» Work required
Filter the listing below for "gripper" and report every line that has it.

» Dataset content
++++

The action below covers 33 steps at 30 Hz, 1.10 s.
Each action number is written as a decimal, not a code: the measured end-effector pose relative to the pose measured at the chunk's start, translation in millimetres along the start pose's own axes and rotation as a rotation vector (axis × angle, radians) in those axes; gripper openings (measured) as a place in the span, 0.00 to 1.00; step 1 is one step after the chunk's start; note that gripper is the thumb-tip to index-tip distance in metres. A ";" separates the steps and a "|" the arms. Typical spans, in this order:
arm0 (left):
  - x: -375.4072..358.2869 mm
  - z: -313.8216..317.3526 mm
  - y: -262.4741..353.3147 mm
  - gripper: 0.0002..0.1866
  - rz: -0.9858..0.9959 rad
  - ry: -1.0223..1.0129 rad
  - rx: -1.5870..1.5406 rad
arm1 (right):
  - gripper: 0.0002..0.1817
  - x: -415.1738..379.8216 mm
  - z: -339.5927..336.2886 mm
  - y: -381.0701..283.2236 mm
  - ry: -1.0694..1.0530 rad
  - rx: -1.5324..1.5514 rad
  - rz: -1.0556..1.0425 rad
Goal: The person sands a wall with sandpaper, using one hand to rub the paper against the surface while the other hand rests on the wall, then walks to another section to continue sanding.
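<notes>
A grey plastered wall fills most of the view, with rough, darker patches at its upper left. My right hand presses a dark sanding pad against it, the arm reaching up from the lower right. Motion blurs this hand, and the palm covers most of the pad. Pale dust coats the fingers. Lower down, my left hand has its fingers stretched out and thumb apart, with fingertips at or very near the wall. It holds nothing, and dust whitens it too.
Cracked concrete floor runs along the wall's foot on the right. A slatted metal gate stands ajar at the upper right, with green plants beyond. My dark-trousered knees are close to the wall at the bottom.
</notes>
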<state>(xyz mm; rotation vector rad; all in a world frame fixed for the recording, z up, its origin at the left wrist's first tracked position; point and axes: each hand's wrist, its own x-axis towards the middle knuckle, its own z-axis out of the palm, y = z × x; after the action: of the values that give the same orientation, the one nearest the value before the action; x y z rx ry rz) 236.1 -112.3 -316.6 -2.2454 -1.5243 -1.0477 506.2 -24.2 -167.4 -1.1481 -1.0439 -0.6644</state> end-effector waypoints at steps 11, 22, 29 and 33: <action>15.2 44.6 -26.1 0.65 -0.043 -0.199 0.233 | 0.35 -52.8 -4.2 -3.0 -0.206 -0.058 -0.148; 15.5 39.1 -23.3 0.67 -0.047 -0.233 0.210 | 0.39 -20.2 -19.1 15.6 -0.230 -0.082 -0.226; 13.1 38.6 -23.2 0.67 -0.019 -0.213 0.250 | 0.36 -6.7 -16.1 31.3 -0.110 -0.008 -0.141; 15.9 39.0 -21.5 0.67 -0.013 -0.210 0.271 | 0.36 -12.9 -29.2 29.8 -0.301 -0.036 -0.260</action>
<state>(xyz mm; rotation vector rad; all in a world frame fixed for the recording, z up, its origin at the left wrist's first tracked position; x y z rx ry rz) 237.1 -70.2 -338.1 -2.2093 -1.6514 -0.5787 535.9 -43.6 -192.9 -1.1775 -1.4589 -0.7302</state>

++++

» Response to the exercise
Each action number is written as a decimal, not a code: the measured end-effector pose relative to the pose measured at the chunk's start, translation in millimetres along the start pose's own axes and rotation as a rotation vector (axis × angle, radians) in those axes; gripper openings (measured) as a place in the span, 0.00 to 1.00; step 1 is one step after the chunk's start; note that gripper is the thumb-tip to index-tip distance in metres. A ";" separates the steps and a "|" the arms. Typical spans, in this order:
  - gripper: 0.0002..0.1866
  - gripper: 0.0002..0.1817

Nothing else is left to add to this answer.